Ácido fólico (nuestra «chapa y pintura» diaria)

¡Será por nombres!

Pocas vitaminas comparten el honor del folato de ser más conocidas por su alias bioquímico que por su correspondiente letra y número. De hecho, aunque este nombre no pueda competir en popularidad con su apodo, el ácido fólico también responde a la insigne denominación de vitamina B9.

¡Será por nombres! Y es que esta molécula absolutamente esencial para la vida, además, fue inicialmente bautizada como vitamina M. Lucy Wills, una médico inglesa que vivió en la India de principios del s. XX, eligió el nombre (por monkey, «mono» en inglés) cuando comprobó que suplementando la dieta de monas embarazadas, los monitos nacían sanos y fuertes.

Años más tarde, en la década de los 40, se logró aislar químicamente el llamado Factor Wills y se comprobó que tenía la estructura molecular de las vitaminas del grupo B. En la época, los nombres B7 y B8 estaban pillados (por las moléculas que más tarde se erigirían como biotina o vitamina H), así que a nuestro ácido fólico, rebautizado como vitamina M, le tocó el 9.

¡Chapa y pintura, por favor!

¿Qué sería de nuestros coches si no les hiciéramos un poquito de mantenimiento? ¡Durarían más bien poco! Si nos limitamos a ignorar el nivel de aceite, el líquido de frenos, los neumáticos o la correa de distribución, acabarán hechos trizas. Nosotros, sin embargo, tenemos la enorme ventaja de venir con un motor auto-reparador de serie.

Cada noche, nuestros cuerpos aprovechan para remendar sus tejidos sustituyendo las células dañadas por otras nuevecitas y relucientes. Para sintetizarlas, eso sí, necesitamos folato. Así que éste vendría a ser la llave de nuestro taller de chapa y pintura. Sin él, no podemos prestarle a nuestro organismo el mantenimiento que requiere, nuestros tejidos se deterioran y enfermamos.
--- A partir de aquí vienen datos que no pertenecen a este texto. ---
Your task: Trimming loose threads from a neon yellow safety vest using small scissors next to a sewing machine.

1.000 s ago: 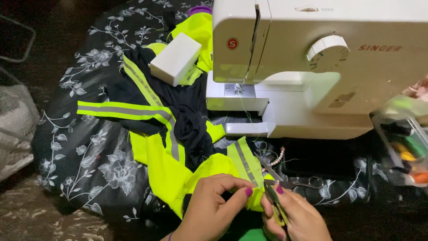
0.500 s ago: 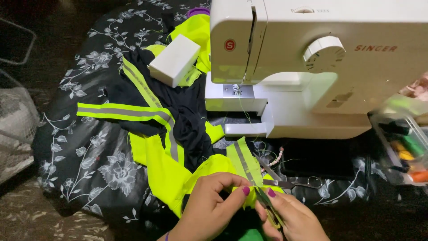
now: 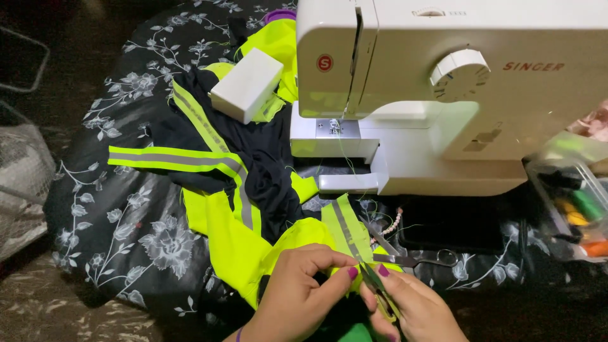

Las células que acusarán antes la falta de folato son aquéllas que tienen una vida corta y necesitan ser sustituidas asiduamente, como los glóbulos rojos o las que forman el epitelio digestivo. De ahí que su déficit provoque una disminución importante de la capacidad de absorción de nutrientes y anemia.

¿Dónde lo encontramos?

Del latín folium (hoja), el folato debe su alias más popular a que se encuentra en los vegetales de hoja verde, como las coles (en especial las de Bruselas), las espinacas, la coliflor, las acelgas, el brócoli y las lechugas. Como viene siendo habitual, sin embargo, el hígado se lleva la palma con casi 300 mcg de folato por cada 100g, 1.5 veces la cantidad diaria recomendada. Las legumbres, en especial las judías pintas, le siguen de cerca con más de 200 mcg por cada 100g. Así que, en especial si tomáis anticonceptivos orales, si planeáis quedaros embarazadas y si consumís alcohol o analgésicos regularmente, aseguraos de incluirlos en vuestra dieta. ¡Dadle a vuestro increíble motor auto-reparador el combustible que necesita para manteneros estupendos y en forma!